■ **Goal of the exercise**:
From the first line of the data below, copy each line up to the one containing "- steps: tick", and include that line too.

■ **Exercise data**:
—————
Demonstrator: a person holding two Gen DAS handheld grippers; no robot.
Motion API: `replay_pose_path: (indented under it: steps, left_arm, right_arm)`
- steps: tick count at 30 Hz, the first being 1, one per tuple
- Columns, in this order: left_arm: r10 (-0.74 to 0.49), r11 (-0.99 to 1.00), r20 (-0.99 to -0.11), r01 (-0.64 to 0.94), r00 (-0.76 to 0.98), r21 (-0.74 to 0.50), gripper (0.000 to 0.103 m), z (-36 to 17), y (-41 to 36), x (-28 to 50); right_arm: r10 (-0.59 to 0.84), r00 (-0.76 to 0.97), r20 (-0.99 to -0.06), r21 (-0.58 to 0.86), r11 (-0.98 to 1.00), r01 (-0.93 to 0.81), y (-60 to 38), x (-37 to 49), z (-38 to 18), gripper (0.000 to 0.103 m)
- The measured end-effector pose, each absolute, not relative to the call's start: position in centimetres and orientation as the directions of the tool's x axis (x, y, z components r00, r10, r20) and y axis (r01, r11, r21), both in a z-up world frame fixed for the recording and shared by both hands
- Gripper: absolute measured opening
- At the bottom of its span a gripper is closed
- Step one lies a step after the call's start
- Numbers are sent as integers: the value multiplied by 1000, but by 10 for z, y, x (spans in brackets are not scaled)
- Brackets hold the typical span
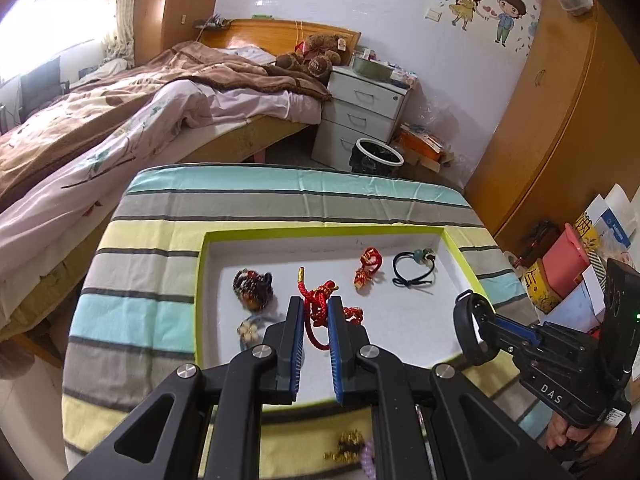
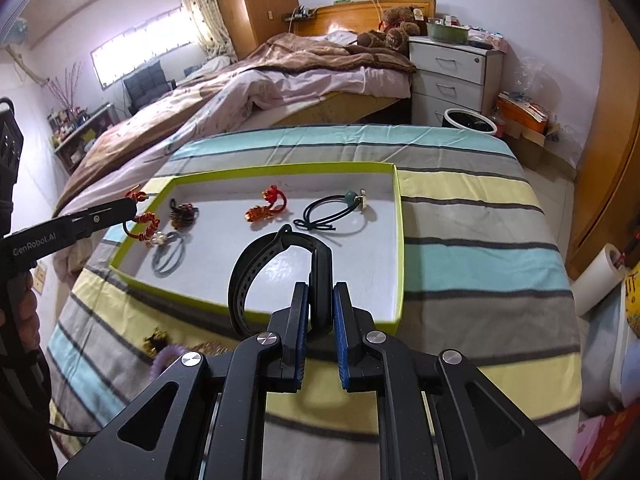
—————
■ **Completed exercise**:
Demonstrator: a person holding two Gen DAS handheld grippers; no robot.
Motion API: `replay_pose_path: (indented under it: steps, left_arm, right_arm)`
- steps: tick count at 30 Hz, the first being 1, one per tuple

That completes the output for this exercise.